USArrests_pca=prcomp((USArrests), scale= TRUE)
USArrests_pca
## Standard deviations (1, .., p=4):
## [1] 1.5748783 0.9948694 0.5971291 0.4164494
##
## Rotation (n x k) = (4 x 4):
## PC1 PC2 PC3 PC4
## Murder -0.5358995 0.4181809 -0.3412327 0.64922780
## Assault -0.5831836 0.1879856 -0.2681484 -0.74340748
## UrbanPop -0.2781909 -0.8728062 -0.3780158 0.13387773
## Rape -0.5434321 -0.1673186 0.8177779 0.08902432
summary(USArrests_pca)
## Importance of components:
## PC1 PC2 PC3 PC4
## Standard deviation 1.5749 0.9949 0.59713 0.41645
## Proportion of Variance 0.6201 0.2474 0.08914 0.04336
## Cumulative Proportion 0.6201 0.8675 0.95664 1.00000
biplot(USArrests_pca, scale=0,cex=c(0.5,0.5))

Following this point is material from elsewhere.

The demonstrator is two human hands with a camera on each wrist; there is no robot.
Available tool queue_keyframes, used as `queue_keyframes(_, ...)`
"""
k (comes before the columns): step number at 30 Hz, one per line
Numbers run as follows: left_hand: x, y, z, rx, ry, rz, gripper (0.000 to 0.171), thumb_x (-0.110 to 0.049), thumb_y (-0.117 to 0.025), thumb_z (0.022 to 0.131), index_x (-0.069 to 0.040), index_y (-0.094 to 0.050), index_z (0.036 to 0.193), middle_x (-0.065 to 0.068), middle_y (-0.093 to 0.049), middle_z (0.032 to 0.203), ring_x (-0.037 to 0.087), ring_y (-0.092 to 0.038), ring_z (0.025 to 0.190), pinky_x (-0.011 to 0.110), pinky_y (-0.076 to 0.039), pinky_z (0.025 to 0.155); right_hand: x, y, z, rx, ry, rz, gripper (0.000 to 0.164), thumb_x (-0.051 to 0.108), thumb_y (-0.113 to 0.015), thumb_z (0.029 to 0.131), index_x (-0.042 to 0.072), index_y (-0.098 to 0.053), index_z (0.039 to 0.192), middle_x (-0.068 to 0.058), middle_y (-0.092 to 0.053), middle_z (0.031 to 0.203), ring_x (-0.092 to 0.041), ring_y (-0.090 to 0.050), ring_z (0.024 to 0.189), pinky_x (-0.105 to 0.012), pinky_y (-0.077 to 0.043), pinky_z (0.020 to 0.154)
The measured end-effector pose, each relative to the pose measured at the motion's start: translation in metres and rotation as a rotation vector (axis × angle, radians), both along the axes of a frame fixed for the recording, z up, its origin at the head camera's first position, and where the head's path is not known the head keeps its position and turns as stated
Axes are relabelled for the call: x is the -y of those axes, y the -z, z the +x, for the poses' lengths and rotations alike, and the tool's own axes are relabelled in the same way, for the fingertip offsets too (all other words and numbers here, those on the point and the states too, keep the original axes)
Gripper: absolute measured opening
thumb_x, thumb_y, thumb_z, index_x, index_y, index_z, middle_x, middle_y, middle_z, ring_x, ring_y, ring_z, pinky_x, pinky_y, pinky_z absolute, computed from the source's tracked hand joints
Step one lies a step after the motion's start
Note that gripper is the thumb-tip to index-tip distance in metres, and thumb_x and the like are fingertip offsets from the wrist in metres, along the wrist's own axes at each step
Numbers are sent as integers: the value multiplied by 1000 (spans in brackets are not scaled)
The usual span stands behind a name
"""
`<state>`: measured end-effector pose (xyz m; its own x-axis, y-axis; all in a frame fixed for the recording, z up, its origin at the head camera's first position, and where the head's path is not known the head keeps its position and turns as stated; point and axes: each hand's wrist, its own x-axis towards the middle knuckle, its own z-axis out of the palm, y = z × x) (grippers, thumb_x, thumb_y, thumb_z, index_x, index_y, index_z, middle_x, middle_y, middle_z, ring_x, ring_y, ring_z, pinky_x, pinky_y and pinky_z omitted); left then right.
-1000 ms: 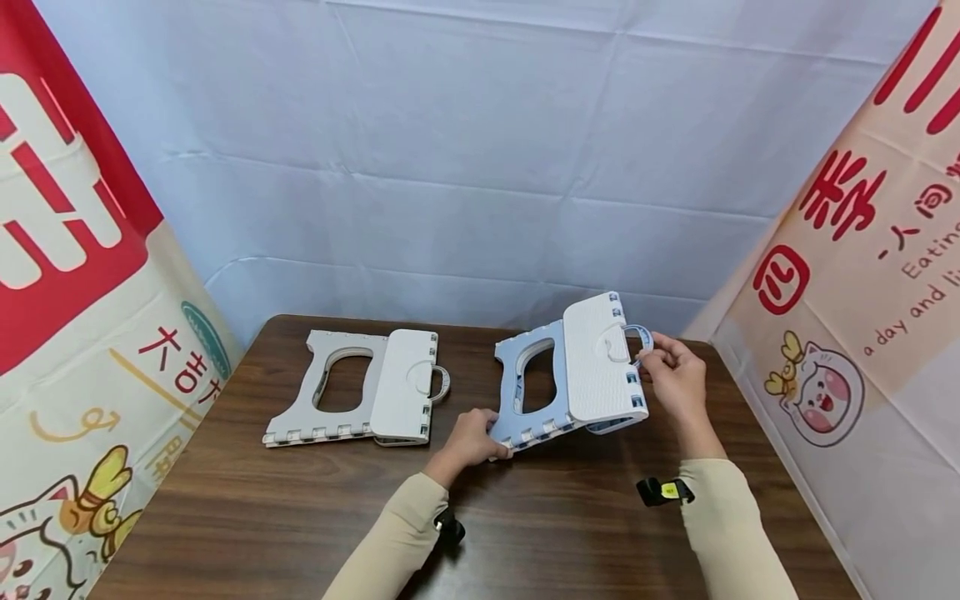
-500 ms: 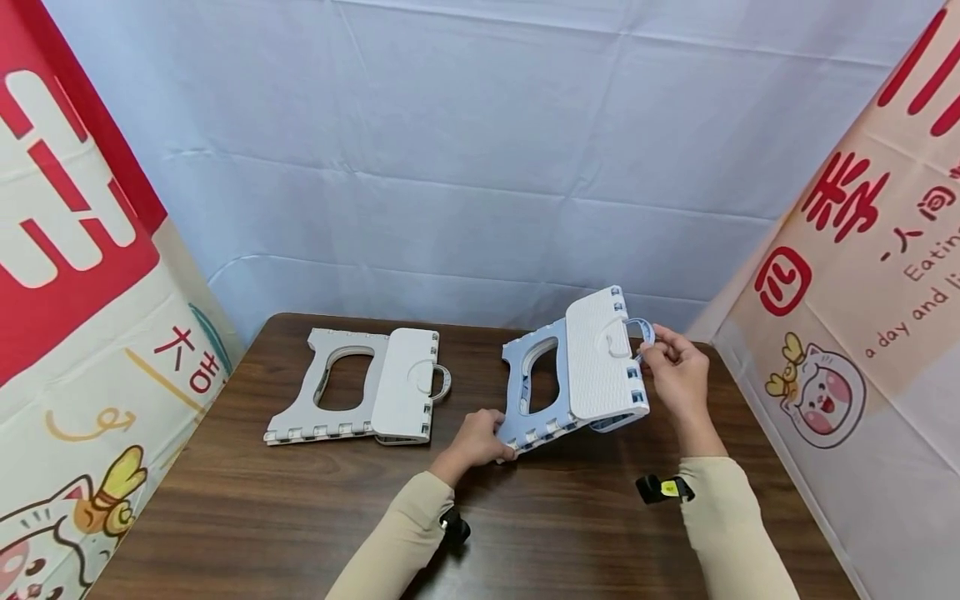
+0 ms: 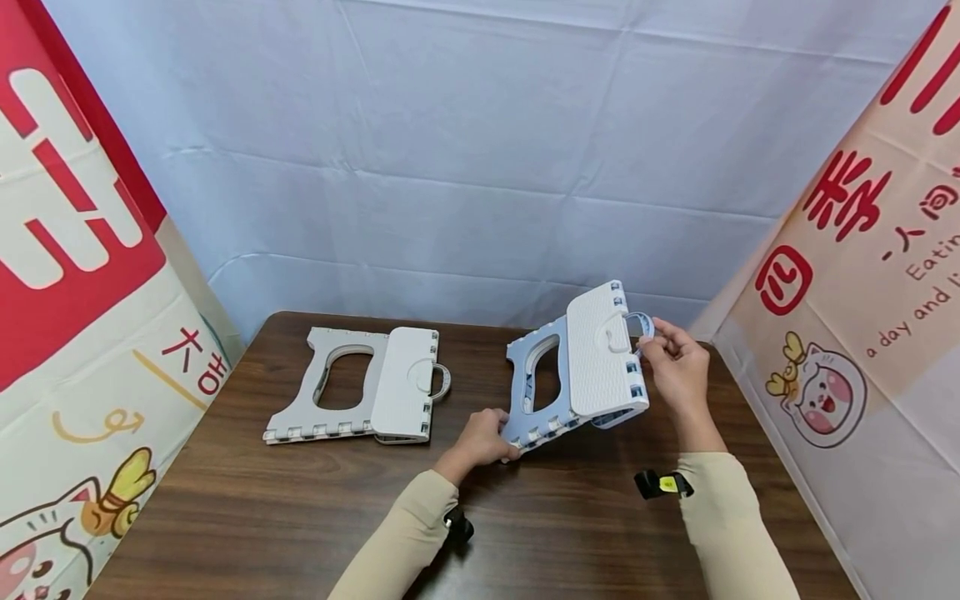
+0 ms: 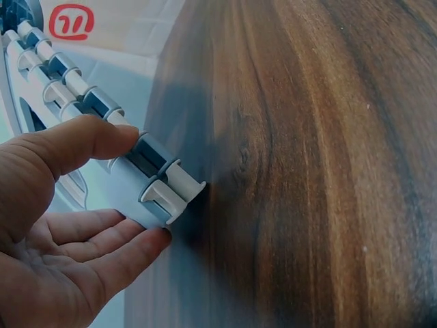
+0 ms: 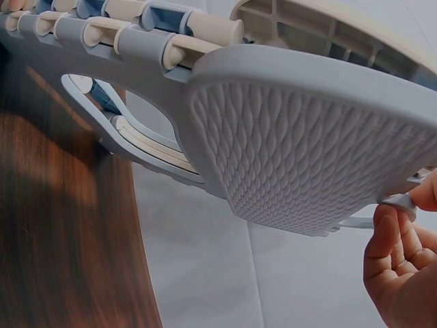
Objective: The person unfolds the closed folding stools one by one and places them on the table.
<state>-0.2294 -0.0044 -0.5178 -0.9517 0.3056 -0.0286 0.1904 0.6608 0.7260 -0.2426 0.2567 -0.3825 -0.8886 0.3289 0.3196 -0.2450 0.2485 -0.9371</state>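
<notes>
A folded blue-and-white folding stool [image 3: 600, 354] is tilted up on the right half of the table, its handle end raised. My right hand [image 3: 681, 367] pinches the blue carry handle [image 3: 639, 322] between thumb and fingers. The right wrist view shows the stool's textured underside panel [image 5: 307, 157] with my right hand [image 5: 403, 253] at the handle. At the low leg end, my left hand [image 3: 483, 437] grips the near corner. In the left wrist view, my left thumb lies over the hinged edge [image 4: 102, 106] with fingers beneath. A folded grey-and-white folding stool [image 3: 405, 383] lies flat to the left.
Both stools are over a dark wood-grain table [image 3: 315, 517]. A pale cloth backdrop [image 3: 450, 167] hangs behind its far edge. Printed banners flank it, one on the left [image 3: 82, 317] and one on the right [image 3: 832, 350].
The blue stool has shifted slightly right and its handle end has risen a little. Both hands move with it, keeping their hold. The grey stool stays put.
</notes>
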Motion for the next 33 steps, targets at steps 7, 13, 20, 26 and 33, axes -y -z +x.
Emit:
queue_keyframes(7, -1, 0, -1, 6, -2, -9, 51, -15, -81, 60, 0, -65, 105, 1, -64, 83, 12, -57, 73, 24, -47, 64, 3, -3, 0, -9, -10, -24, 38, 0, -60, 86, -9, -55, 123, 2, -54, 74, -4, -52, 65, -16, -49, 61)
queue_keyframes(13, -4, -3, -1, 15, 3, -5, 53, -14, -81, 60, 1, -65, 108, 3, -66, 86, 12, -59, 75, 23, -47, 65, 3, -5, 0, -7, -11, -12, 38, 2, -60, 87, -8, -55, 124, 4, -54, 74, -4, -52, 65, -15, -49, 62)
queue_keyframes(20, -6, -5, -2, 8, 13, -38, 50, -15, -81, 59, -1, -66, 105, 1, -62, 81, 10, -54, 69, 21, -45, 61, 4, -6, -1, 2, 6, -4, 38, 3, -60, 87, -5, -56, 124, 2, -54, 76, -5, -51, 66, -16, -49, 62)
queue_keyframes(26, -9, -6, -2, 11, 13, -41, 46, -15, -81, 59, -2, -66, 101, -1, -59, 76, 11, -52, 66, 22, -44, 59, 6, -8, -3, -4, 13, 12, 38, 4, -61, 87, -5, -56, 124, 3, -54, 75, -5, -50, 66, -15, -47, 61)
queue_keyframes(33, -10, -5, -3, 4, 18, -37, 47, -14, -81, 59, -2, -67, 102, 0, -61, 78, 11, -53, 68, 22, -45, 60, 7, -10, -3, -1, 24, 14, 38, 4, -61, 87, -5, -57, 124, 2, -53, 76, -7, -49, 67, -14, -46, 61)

pr.var=USArrests_pca$sdev^2
pve=pr.var/sum(pr.var)
plot(pve , xlab=" Principal Component ", ylab=" Proportion of Variance Explained ", ylim=c(0,1) ,type='b')
1.The first principal component explains about 62% of the variance in the data, whereas the second principal component explains around 24.74% of the variation. So the first two principal components together account for about 87% of the variance present in the data.

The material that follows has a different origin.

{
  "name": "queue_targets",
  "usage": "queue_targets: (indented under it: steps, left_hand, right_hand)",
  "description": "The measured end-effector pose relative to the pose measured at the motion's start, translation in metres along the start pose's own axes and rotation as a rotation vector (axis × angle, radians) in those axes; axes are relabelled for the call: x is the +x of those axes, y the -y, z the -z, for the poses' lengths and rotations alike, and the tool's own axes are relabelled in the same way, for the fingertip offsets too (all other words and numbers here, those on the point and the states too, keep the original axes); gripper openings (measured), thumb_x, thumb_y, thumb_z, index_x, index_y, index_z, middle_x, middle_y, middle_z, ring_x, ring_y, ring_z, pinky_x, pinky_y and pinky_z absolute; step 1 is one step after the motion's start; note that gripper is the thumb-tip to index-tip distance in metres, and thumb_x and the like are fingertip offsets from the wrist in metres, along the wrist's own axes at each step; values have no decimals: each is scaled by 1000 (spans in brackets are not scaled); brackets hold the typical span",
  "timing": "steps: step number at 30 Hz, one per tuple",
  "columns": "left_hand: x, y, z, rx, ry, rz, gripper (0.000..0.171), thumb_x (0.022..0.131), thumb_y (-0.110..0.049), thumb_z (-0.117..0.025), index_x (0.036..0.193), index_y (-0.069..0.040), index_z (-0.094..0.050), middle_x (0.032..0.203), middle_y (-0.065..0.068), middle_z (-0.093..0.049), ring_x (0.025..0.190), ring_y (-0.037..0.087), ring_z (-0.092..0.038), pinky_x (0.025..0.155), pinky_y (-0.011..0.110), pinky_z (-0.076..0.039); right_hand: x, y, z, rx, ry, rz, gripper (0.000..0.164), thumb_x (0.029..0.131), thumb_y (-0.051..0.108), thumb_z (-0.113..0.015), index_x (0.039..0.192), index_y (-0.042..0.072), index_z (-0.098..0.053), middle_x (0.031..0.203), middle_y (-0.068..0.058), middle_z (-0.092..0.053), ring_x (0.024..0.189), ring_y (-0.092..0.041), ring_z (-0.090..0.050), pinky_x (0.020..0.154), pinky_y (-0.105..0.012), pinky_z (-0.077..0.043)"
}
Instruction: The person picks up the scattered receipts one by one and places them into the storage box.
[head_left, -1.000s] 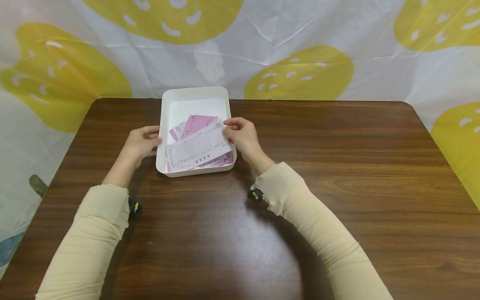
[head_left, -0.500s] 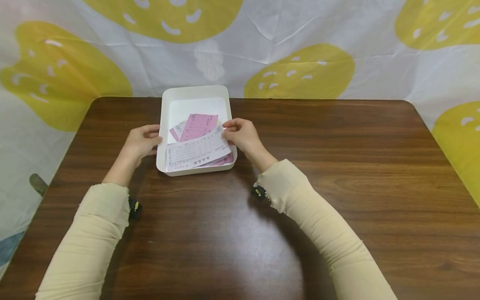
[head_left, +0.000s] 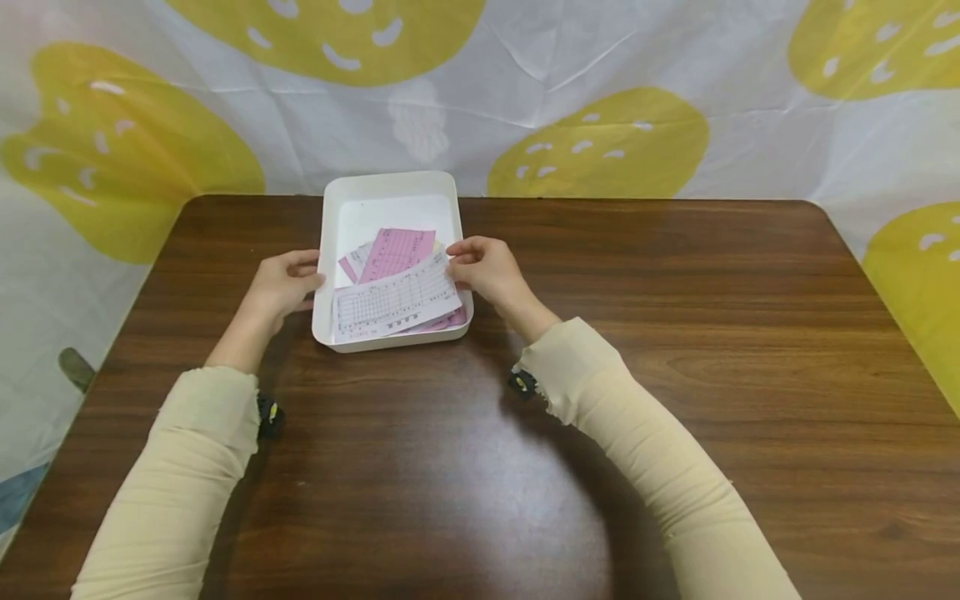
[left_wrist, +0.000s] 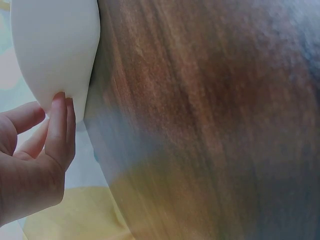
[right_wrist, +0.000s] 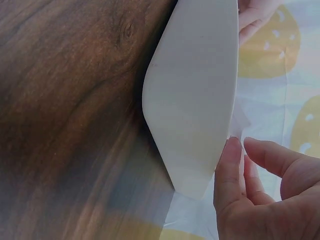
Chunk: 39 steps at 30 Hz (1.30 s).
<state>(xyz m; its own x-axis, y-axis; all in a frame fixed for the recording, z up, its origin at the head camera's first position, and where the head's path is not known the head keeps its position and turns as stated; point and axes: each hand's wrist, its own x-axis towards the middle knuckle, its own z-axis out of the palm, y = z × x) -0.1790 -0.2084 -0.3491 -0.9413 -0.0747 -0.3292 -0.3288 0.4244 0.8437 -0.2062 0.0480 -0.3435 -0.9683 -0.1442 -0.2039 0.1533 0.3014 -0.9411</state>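
Observation:
A shallow white plastic tray (head_left: pixel 397 208) stands on the table and holds a loose pile of printed paper slips. On top lies a white slip (head_left: pixel 390 300) with a printed grid, its right end bent upward. My right hand (head_left: pixel 487 267) pinches that end between thumb and fingers at the tray's right rim. Behind the white slip a pink slip (head_left: pixel 401 254) shows, with more slips partly hidden beneath. My left hand (head_left: pixel 277 287) holds the tray's left side; in the left wrist view its fingertips (left_wrist: pixel 59 97) press the outer wall, with the thumb at the rim.
The brown wood-grain table (head_left: pixel 637 375) extends widely to the right and in front of the tray. A white cloth (head_left: pixel 465 142) with yellow shapes hangs behind the table's back edge, near the tray's far end.
The white slip's right end has bent more and its top edge has dropped slightly, baring more of the pink slip. My right forearm has shifted a little right; my left hand stays put.

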Motion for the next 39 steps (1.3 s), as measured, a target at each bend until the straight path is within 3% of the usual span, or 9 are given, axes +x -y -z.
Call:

2.By inspecting the scree plot, we might conclude that a fair amount of variance is explained by the first two principal components, and that there is an ‘elbow’ after the second component. After all, the third principal component explains less than ten percent of the variance in the data, and the fourth principal component explains less than half that and so is essentially worthless.

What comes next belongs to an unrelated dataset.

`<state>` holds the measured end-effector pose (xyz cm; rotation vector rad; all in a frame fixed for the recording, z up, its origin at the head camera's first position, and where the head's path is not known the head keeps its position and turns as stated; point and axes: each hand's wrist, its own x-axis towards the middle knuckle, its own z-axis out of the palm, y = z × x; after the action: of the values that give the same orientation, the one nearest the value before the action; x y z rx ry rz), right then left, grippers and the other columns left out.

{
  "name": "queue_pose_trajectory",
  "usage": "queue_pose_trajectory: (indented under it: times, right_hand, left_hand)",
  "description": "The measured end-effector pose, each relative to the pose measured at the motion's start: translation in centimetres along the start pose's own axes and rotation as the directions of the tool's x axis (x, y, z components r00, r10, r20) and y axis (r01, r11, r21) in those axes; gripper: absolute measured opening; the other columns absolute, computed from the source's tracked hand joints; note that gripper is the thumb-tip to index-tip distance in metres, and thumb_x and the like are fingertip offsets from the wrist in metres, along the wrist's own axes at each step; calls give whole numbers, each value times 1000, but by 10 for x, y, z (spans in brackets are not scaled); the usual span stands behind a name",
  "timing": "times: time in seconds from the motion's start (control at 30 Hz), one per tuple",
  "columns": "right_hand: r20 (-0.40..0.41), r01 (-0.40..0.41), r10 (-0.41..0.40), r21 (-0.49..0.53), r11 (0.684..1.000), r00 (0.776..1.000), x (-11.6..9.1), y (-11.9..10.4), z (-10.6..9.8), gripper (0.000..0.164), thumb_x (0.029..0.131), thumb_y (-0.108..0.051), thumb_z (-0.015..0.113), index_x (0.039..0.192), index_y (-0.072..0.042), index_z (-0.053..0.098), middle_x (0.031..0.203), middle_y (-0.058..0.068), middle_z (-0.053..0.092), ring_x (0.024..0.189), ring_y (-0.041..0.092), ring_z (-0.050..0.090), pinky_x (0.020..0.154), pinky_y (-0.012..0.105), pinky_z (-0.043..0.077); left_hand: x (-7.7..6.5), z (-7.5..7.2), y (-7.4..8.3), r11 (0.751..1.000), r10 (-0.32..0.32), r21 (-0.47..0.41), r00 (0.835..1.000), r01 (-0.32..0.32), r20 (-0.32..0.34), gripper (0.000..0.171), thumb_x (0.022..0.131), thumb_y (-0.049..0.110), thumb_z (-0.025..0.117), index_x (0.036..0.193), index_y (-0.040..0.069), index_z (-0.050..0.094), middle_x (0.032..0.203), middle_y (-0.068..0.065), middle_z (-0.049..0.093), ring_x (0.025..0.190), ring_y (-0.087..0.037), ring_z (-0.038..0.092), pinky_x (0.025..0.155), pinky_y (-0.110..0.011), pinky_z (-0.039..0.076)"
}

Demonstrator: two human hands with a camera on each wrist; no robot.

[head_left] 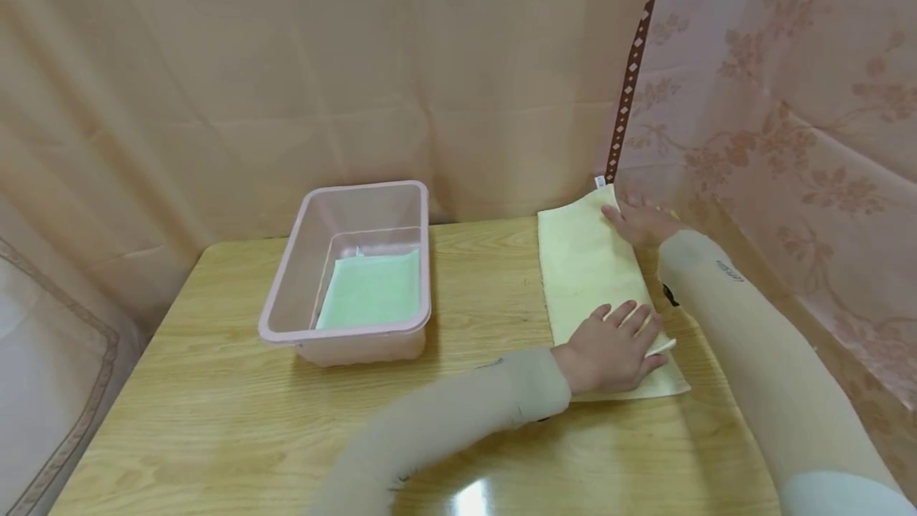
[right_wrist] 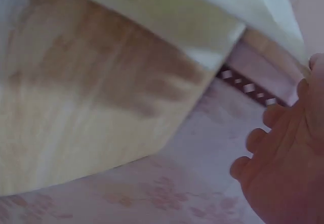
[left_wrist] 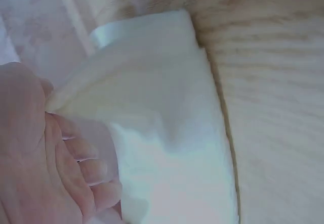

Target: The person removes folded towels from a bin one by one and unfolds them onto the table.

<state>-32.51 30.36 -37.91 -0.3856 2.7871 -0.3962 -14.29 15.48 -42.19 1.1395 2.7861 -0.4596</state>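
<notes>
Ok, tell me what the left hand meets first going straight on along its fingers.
Past the yellow cloth it holds, probably the right arm's beige sleeve, though relative height is unclear.

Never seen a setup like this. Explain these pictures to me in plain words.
There is no machine here: a person is working with a left hand and a right hand, both bare. The widest picture comes from a camera worn on the head; the two closer ones come from cameras worn on each wrist. On the wooden table stands a pink basin with a green cloth inside. To its right is a yellow cloth, partly lifted: the left hand pinches its edge toward the near end, the right hand holds the far end.
</notes>
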Motion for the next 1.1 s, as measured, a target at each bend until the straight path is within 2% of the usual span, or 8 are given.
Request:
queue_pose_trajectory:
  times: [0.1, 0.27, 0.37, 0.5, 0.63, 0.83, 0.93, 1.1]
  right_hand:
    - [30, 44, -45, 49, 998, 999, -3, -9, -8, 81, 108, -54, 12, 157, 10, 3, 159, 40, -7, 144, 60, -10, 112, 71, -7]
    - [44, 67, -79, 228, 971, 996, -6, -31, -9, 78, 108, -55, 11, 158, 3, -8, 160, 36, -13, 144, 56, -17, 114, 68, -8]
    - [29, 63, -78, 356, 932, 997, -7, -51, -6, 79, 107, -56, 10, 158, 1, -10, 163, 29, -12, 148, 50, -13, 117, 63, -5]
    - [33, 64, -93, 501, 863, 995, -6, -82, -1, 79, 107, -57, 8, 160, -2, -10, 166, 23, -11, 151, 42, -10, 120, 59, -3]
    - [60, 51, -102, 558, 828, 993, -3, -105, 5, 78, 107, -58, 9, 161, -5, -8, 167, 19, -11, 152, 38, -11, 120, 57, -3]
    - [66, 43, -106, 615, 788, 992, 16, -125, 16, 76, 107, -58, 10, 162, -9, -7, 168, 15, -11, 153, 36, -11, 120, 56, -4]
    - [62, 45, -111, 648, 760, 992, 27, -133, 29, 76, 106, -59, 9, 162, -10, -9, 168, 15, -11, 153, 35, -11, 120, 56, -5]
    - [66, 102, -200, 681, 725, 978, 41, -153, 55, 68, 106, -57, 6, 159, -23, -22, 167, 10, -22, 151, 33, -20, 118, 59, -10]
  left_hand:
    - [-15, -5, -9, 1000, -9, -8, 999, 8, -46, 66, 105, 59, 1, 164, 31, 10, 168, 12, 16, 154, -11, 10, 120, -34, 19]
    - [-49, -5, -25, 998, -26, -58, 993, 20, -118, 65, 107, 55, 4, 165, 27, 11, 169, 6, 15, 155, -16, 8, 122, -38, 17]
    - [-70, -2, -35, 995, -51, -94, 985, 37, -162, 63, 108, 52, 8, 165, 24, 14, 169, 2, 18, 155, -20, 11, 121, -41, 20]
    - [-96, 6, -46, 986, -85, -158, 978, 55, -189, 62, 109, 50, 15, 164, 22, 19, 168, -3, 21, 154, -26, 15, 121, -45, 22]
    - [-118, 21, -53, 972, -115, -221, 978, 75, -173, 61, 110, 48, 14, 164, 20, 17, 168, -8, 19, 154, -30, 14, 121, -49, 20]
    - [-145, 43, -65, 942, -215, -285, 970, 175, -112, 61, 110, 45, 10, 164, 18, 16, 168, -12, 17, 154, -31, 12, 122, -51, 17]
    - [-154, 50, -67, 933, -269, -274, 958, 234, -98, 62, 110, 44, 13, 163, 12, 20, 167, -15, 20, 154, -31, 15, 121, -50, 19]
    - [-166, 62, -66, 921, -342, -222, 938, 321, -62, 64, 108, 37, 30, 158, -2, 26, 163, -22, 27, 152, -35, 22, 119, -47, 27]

3.The first loading vector places approximately equal weight on Assault, Murder, and Rape, with much less weight on UrbanPop. Hence this component roughly corresponds to a measure of overall rates of serious crimes. The second loading vector places most of its weight on UrbanPop and much less weight on the other three features. Hence, this component roughly corresponds to the level of urbanization of the state. Overall, we see that the crime-related variables (Murder, Assault, and Rape) are located close to each other, and that the UrbanPop variable is far from the other three. This indicates that the crime-related variables are correlated with each other—states with high murder rates tend to have high assault and rape rates—and that the UrbanPop variable is less correlated with the other three.
4.States with large positive scores on the first component, such as California, Nevada and Florida, have high crime rates, while states like North Dakota, with negative scores on the first component, have low crime rates. California also has a high score on the second component, indicating a high level of urbanization, while the opposite is true for states like Mississippi. States close to zero on both components, such as Indiana, have approximately average levels of both crime and urbanization.